The main source of raster data is digital image photo or satellite imagery.
An example of raster analysis is neighbour cell analysis.

Comparison of Vector and Raster data structures
Vector data structures are used for:
i. Features with discrete shapes and boundaries
ii. Database management, Database query and reporting
iii. Network analysis and
iv. Generating high quality maps
Raster data structures are used for :
i. Continuous surfaces that change gradually over space (Eg: Soil, Land cover, Vegetation, Pollution)
ii. Spatial analysis and modeling (Eg: Agricultural suitability)

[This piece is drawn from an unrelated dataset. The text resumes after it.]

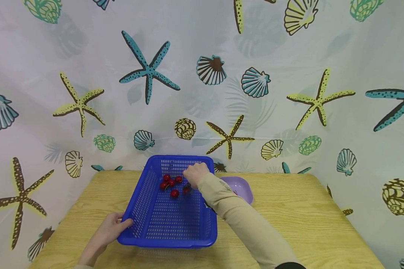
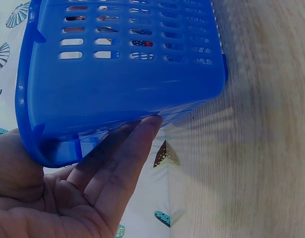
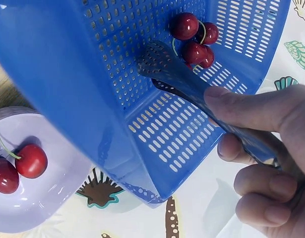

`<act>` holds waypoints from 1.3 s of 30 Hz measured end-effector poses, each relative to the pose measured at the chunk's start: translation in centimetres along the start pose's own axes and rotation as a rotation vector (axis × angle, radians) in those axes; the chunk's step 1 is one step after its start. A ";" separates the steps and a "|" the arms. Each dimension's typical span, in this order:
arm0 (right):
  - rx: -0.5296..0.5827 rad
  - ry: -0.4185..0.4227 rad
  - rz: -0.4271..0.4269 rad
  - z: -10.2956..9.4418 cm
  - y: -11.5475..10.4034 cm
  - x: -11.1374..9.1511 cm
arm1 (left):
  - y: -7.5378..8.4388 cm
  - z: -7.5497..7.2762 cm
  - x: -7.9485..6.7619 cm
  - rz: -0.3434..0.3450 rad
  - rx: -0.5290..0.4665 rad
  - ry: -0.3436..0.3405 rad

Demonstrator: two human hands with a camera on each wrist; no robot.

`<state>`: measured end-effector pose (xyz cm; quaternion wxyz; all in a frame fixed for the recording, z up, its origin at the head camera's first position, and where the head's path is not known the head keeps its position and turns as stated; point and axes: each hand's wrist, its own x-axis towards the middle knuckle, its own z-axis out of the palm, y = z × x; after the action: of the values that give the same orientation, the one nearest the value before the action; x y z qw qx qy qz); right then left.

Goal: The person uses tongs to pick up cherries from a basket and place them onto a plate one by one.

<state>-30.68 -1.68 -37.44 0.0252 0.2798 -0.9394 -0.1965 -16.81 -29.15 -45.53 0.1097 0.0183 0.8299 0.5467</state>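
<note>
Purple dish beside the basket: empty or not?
Not empty: in the right wrist view, at least two red cherries lie in the purple dish.

A blue rectangular plastic basket with slotted walls (image 1: 170,243) sits on the pale wood-grain worktop (image 1: 289,213). The person's left grip (image 1: 110,227) holds its near left corner, thumb over the rim. The right grip (image 1: 196,174), below a beige sleeve (image 1: 245,220), is over the far right part, just beside a small dark tool (image 1: 187,185) at one of six glossy red cherries (image 1: 174,193). A lilac dish (image 1: 244,189) stands right of the basket, partly hidden.
</note>
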 end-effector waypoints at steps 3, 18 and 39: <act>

Triangulated Irregular Network (TIN) It is a three dimensional data structure for representing surfaces.
Examples of vector elevation data are:
i. Contour lines and
ii. Spot height points
Vector elevation data is good for visualization but cannot be used for analysis unless it is converted into a TIN.
TIN data structure is used for modeling small areas with high precision elevation data. It can use multiple data inputs. A TIN data structure provides more efficient storage than DEM or contour lines. It can be used to model:
i. Roads and road-cuts
ii. Dam construction and
iii. Urban flood modeling
A TIN is very effective in case of availability of high precision data.

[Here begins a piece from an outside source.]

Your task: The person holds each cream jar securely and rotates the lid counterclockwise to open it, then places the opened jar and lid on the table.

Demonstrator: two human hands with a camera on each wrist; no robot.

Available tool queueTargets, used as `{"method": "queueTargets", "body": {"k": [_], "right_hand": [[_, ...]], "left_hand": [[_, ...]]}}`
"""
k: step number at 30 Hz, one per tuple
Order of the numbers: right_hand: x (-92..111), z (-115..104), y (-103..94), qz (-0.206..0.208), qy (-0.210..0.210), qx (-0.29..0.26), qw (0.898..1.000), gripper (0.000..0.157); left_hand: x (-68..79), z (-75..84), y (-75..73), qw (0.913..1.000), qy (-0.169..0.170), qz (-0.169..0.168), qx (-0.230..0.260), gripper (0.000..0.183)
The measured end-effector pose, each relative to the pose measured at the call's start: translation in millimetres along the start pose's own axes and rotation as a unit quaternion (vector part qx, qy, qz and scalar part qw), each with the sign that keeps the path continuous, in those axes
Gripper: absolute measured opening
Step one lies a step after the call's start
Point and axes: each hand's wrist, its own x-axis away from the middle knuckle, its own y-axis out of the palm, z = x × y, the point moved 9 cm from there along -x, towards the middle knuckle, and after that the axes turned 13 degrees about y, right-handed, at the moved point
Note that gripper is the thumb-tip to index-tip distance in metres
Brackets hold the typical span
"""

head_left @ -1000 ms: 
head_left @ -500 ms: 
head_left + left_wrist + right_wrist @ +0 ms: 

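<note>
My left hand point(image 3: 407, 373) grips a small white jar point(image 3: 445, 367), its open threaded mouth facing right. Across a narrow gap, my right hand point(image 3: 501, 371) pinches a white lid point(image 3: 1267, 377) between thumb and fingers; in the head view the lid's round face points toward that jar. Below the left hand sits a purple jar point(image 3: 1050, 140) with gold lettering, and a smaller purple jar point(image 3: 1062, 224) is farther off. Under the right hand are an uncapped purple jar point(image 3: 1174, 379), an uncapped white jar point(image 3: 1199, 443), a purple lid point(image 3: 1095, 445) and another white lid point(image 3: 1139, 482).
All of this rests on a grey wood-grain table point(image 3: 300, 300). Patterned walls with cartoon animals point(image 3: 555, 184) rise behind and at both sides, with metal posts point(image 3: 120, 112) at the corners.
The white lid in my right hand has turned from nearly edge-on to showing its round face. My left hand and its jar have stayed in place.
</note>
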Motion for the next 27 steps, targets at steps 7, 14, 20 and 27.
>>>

Attribute Table is a flat file with columns and rows.
A row consists of ALL geographic features pertaining to a certain entity
A column consists of an item of information about a feature
The common attribute field types are:
i. Numeric (integers or decimals)
ii. Text (strings)
iii. Date and
iv. Binary Large OBject (BLOB)

Sunday, September 13, 2015

Map projections and spatial referencing

Map projections transfer the spherical earth onto a two-dimensional surface. This process introduces errors. Depending on the projection method chosen, there might be a distortion in directions while distances are displayed accurately. Sometimes, shape may be preserved at the expense of accurate area estimates. Different map projections have been prepared for different parts of the world for mapping different sized areas and for different applications. There are hundreds of different map projections. The results of analysis will be affected in different ways by different map projections.

Depending on the development surface, map projections can be classified into:
Conic projection, Cylindrical projection and Planar or Azimuthal projection families as shown below.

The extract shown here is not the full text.